In early 1967, the band broke with their producer Erik Jacobsen, turning to Joe Wissert to produce the single "Six O'Clock", which would hit #18 US.
Yanovsky left the band after the soundtrack album You're a Big Boy Now was released in May 1967, primarily due to a drug bust in San Francisco, in which he was arrested for possession of marijuana and pressured by police to name his supplier. As a Canadian citizen and fearing he would be barred from re-entering the U.S., he complied. He would later open a restaurant in Canada, the immensely popular Chez Piggy in Kingston, Ontario. The restaurant is now owned and run by his daughter.
Yanovsky's replacement was Jerry Yester, formerly of the Modern Folk Quartet. Around this time, perhaps coincidentally, the band's sound became more pop-oriented.
This new line up of The Lovin' Spoonful would record two moderately successful Wissert-produced singles ("She Is Still A Mystery" and "Money"), as well as the 1967 album Everything Playing.

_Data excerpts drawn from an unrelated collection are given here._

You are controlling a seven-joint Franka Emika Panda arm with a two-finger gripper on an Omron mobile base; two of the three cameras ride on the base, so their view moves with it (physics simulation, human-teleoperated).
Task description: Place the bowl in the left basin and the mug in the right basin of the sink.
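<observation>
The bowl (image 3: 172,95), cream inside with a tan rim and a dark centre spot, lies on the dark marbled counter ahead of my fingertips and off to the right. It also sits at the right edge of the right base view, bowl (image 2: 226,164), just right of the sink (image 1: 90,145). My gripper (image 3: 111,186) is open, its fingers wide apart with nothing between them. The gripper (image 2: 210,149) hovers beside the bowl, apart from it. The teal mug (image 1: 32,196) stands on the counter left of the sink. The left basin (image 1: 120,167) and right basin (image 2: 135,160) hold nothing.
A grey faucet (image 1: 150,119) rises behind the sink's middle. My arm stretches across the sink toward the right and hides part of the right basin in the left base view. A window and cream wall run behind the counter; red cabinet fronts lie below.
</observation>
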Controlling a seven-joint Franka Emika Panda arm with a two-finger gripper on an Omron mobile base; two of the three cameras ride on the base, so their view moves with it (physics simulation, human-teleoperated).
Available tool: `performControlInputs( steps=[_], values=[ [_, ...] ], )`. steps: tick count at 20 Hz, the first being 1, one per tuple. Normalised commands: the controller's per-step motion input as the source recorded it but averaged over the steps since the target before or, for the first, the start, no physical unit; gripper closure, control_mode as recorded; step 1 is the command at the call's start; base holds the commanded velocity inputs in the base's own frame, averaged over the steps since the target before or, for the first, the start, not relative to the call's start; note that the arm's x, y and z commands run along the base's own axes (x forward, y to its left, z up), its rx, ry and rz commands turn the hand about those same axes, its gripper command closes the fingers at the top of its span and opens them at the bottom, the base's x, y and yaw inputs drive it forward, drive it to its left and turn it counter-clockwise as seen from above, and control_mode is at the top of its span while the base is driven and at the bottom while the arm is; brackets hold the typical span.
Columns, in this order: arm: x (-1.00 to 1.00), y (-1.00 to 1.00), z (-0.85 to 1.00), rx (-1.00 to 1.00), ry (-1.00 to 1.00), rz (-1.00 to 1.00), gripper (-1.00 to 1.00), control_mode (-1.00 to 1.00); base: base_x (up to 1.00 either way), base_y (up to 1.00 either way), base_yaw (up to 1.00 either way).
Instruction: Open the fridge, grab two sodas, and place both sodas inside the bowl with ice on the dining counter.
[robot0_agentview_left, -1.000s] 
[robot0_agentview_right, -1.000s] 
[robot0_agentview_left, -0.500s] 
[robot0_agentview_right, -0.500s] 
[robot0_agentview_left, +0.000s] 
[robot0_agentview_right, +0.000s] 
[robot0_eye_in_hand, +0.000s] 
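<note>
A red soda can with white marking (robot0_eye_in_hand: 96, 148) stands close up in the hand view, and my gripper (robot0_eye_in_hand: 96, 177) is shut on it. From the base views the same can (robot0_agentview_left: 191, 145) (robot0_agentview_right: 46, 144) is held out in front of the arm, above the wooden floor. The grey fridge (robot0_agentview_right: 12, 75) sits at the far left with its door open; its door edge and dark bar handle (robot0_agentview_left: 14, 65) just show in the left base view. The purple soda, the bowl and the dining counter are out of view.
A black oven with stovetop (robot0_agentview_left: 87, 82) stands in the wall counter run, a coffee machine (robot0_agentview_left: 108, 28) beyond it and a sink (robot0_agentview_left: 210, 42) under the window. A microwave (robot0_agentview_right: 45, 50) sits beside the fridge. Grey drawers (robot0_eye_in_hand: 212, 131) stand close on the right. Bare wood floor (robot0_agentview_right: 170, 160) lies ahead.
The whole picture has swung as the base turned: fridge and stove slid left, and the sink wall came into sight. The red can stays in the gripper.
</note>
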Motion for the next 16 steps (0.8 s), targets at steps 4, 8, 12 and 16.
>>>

Sebastian then left the group by early 1968 to go solo.
The group was now officially a trio, and drummer Butler (who had previously sung lead on a few album tracks) became the group's new lead vocalist. Up to this point Sebastian had written (or co-written) and sung every one of The Lovin' Spoonful's hits; the band now turned to outside writers for their singles, and used a variety of outside producers. The band's last two Hot 100 entries ("Never Going Back" and "Me About You") were sung by Butler, and written by professional songsmiths. In addition, "Never Going Back" only featured Yester and Butler's playing—the other musical parts were played by session musicians, a first for the group.
With commercial success waning, The Lovin' Spoonful lasted only until early 1969. They split up following the release of their album Revelation: Revolution '69.